Dr. Megan Mooney served at a recent University of Houston Law Center continuing legal education session, "“The Essential Elements of a Trauma-Informed Juvenile Justice System.”
March 11, 2021 – Baylor College of Medicine Clinical Assistant Professor Megan A. Mooney relayed practical ways to support healing and recovery from the adverse effects of childhood trauma in her virtual presentation, “The Essential Elements of a Trauma-Informed Juvenile Justice System” hosted by the University of Houston Law Center’s Juvenile and Children's Advocacy Project (JCAP). The event included more than 120 attendees.
“Trauma is essentially not being in control of bad things that have happened to us,” Mooney said. “These things happen and are forced upon our body; we don’t get any sense of control.”
The majority of children in the juvenile justice system setting have experienced some form of trauma, neglect or maltreatment. JCAP’s mission is to reduce juvenile crime and delinquency, and to improve the long-term educational success rates and life outcomes for socially and economically disadvantaged youth by disrupting the school to prison, or community to prison pipeline through the provision of legal, educational, and social support services. JCAP works toward this mission through three primary programs: direct representation for dual-status youth in the juvenile justice, criminal justice and child welfare systems, juvenile record sealing, and education rights representation.
“Healing occurs within relationships,” Mooney said. “We in our connections to young people have the capacity to be healing agents in whatever role that maybe be, and without those relationships, children or adults cannot heal.
“If you have five, 10 years of trauma, it might take that long to rebuild new brain connection.

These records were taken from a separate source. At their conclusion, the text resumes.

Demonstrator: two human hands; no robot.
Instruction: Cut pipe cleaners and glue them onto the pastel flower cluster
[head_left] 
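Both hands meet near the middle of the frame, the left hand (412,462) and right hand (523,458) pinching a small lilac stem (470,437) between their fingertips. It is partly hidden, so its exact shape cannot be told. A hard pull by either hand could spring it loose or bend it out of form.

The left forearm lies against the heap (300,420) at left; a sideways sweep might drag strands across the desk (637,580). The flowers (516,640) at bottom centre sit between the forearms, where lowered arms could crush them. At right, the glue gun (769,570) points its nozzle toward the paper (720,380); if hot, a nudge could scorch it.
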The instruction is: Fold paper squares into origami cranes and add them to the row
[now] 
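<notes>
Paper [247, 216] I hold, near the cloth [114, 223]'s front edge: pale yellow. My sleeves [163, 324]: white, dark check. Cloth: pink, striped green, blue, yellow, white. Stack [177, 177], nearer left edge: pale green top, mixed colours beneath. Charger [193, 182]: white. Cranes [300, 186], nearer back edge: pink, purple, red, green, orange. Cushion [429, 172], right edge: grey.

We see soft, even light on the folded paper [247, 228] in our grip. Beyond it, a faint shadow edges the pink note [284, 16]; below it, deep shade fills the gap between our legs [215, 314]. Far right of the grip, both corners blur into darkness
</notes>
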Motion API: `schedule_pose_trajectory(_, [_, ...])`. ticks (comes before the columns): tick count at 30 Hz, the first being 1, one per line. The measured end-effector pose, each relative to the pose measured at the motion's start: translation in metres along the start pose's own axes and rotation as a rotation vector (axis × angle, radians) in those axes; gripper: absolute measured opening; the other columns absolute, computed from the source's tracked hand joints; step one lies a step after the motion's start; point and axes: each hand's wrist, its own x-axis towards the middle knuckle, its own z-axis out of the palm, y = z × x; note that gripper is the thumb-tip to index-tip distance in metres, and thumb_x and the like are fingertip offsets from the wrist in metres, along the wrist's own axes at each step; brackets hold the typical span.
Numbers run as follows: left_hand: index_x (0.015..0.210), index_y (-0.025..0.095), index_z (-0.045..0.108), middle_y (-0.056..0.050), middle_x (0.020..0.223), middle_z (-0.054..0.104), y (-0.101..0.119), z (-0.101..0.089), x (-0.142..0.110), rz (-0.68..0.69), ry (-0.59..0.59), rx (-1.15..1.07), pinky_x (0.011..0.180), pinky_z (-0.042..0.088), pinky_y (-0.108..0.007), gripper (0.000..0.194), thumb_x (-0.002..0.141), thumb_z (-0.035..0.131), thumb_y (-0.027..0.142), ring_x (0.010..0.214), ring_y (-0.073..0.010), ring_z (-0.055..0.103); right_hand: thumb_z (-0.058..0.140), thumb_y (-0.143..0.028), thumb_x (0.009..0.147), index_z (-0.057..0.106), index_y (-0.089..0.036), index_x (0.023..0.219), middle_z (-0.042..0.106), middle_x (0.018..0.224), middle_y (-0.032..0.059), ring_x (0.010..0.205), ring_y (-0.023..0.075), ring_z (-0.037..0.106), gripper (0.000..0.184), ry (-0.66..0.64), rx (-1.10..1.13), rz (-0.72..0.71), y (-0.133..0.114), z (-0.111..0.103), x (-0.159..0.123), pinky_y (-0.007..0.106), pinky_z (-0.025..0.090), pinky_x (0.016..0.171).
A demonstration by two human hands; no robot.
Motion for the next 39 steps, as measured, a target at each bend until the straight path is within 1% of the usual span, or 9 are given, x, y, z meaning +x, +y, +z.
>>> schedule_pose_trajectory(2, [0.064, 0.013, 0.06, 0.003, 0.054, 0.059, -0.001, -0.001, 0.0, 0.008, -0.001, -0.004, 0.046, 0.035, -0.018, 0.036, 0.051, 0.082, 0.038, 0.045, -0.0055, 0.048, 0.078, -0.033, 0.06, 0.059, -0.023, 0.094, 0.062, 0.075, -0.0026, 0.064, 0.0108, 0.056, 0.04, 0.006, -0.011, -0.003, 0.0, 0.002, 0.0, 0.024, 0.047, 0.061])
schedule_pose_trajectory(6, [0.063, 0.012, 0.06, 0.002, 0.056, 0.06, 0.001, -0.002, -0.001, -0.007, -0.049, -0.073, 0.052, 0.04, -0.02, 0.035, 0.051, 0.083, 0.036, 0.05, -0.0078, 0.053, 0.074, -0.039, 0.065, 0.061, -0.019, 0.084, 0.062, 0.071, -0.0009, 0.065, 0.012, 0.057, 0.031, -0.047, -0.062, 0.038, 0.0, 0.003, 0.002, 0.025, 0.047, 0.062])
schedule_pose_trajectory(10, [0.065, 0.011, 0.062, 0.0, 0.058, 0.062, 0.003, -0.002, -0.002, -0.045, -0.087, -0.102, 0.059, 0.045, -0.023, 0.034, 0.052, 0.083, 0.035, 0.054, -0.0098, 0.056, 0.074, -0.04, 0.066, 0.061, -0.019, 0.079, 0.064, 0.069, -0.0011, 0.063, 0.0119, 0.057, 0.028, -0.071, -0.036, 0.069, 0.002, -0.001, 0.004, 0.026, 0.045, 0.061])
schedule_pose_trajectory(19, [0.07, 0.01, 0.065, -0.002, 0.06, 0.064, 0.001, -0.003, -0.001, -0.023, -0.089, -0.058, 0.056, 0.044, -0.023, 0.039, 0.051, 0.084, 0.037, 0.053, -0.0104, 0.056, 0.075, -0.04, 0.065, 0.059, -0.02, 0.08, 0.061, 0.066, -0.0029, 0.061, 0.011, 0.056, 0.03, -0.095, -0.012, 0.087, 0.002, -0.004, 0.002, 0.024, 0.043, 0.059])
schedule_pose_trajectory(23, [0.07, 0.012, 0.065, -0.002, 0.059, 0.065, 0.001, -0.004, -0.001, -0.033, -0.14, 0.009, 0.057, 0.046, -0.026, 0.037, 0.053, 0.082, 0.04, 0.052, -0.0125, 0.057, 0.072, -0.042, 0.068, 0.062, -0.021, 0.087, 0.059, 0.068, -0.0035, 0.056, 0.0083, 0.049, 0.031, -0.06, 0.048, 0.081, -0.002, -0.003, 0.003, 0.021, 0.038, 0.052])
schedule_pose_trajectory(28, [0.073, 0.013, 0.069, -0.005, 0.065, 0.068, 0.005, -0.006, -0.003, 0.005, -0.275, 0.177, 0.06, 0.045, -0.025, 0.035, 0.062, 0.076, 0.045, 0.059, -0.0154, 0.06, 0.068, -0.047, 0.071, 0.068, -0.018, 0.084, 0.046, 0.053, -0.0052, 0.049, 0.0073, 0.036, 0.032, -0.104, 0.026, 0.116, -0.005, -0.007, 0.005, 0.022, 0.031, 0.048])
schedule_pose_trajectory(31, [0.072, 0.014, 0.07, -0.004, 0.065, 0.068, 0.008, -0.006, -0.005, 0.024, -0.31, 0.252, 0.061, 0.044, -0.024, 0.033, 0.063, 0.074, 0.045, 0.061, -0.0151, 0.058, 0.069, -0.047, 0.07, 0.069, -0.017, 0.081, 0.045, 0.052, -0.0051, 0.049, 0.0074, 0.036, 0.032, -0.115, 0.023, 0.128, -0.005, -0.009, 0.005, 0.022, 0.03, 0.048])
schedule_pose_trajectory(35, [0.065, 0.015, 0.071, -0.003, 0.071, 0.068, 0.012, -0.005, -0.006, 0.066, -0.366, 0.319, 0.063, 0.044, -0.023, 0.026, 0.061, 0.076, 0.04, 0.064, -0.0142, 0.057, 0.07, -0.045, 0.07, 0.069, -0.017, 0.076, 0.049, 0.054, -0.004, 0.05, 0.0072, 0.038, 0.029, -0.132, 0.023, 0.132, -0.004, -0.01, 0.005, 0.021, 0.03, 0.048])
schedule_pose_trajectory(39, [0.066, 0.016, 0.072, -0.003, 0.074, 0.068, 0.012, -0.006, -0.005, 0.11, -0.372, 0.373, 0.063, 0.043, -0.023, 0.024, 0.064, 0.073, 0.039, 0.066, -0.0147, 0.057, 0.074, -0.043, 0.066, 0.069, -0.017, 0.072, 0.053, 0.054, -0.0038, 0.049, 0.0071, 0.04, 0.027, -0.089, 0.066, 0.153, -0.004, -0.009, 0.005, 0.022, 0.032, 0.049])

It will take months for me to establish a safe relationship therapeutically, months to help them express what’s going on and months of coping skill building.”
Traumatic childhood experiences can make trusting others an extremely complex issue, leading to anxiety and toxic stress, and without help or positive reinforcement, children are left feeling isolated, unable to form healthy relationships or in a perpetual re-enactment of their childhood trauma.
“Children are smart to be wary of relationships,” Mooney said. “It is a protective factor for them to not trust us at face value, and for us to have to earn that trust and respect because they have been hurt by people in the past who should not have done that.”
Mooney added that demographic groups such as LGBTQ+, minority or marginalized ethnicities, those with military backgrounds or with limited intellectual and developmental abilities experience trauma at disproportionate rates compared to other children, setting a trajectory for disrupted developmental processes and an increased vulnerability to future traumatic exposure.
She continued that fostering hope and a positive outlook is key to juvenile emotional recovery. This stems from a foundation of safety, accountability and predictability, providing a transparency and trustworthiness that enforces an awareness of safety and helps the child regain a sense of self-worth, believing in themselves and their abilities.
Mooney is an affiliate member of the National Child Traumatic Stress Network, adjunct assistant professor at UTHealth Sciences Center at Houston and a licensed psychologist.